* REQUIRED WORK *
The lines below starting at the line containing "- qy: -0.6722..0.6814" and ending at the line containing "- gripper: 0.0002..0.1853" are to be repeated exactly, with both ends kept and nothing else added.

* DATA SEGMENT *

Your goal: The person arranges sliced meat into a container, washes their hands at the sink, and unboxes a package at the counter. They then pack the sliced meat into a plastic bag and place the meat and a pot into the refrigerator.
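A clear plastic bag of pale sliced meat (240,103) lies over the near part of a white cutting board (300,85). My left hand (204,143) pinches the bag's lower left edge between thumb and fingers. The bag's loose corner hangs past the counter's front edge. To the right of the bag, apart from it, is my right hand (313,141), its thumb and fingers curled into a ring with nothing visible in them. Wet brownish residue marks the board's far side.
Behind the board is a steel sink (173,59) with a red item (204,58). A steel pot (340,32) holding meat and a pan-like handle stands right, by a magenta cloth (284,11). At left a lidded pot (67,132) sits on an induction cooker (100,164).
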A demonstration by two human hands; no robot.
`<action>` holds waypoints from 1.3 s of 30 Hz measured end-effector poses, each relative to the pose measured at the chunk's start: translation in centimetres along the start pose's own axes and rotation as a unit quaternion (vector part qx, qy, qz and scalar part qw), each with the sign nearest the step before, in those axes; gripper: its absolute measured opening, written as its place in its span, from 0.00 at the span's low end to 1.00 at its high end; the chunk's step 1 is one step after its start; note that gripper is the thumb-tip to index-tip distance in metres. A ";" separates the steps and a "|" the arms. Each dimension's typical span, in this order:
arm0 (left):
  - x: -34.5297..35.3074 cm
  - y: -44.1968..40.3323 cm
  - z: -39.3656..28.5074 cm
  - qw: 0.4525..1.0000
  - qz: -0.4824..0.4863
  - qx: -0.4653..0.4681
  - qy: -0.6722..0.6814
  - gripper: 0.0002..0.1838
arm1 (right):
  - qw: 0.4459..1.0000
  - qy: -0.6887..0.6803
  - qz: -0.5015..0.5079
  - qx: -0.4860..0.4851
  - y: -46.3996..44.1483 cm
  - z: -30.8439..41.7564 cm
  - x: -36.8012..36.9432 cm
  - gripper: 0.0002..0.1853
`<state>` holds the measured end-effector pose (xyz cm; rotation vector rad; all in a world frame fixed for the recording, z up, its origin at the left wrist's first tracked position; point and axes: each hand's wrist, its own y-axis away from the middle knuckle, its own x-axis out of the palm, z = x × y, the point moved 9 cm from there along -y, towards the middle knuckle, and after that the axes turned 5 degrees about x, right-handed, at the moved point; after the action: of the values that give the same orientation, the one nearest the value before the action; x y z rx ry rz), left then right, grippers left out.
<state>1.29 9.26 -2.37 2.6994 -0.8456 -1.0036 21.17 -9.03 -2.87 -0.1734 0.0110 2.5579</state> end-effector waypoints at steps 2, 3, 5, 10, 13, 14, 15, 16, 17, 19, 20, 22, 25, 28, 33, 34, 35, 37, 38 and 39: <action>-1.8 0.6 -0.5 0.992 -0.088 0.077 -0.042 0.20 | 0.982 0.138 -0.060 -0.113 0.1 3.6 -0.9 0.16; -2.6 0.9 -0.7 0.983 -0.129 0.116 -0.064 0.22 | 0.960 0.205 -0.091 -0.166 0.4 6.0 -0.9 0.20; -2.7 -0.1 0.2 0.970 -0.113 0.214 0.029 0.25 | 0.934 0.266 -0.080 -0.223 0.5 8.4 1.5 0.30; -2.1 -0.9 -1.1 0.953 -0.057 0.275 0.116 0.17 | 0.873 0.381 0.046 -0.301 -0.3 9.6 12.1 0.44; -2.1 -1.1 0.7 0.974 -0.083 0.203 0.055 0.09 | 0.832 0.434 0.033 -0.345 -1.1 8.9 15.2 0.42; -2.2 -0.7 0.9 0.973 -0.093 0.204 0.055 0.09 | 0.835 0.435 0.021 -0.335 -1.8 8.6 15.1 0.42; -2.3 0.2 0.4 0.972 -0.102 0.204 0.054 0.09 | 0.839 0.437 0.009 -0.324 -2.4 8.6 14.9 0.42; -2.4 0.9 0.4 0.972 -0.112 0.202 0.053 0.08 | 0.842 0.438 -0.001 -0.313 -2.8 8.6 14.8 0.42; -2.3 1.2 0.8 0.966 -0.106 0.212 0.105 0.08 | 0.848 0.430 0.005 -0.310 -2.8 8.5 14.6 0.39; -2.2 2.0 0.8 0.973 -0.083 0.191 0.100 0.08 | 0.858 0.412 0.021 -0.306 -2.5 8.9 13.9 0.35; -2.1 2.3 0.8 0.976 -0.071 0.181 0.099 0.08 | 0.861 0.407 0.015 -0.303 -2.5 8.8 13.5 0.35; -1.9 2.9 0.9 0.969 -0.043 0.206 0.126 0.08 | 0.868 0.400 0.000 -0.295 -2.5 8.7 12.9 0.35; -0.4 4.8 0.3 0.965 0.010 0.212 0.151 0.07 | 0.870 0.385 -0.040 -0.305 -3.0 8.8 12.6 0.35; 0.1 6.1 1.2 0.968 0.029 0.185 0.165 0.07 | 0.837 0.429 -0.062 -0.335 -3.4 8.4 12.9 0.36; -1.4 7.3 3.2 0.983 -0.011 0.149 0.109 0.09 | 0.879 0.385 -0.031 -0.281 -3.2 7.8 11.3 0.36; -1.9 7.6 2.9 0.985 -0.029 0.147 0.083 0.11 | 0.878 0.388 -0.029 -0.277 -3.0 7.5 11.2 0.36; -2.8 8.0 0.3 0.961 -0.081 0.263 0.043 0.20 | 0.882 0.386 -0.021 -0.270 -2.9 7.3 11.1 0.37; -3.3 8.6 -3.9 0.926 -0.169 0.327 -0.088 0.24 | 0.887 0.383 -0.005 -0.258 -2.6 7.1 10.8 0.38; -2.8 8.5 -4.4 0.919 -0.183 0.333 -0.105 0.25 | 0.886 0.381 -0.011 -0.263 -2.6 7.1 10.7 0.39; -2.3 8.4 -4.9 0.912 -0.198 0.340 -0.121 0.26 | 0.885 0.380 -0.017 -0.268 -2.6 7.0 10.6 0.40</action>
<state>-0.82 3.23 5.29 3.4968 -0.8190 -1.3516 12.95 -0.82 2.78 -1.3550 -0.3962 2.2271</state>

* EXERCISE SOLUTION *
  - qy: -0.6722..0.6814
  - gripper: 0.0002..0.1838
arm1 (right):
  - qw: 0.4459..1.0000
  - qy: -0.6887..0.6803
  - qz: -0.5015..0.5079
  - qx: -0.4860..0.4851
  - y: -46.3996..44.1483 cm
  - z: -30.8439..41.7564 cm
  - x: -36.8012..36.9432 cm
  - gripper: 0.0002..0.1853

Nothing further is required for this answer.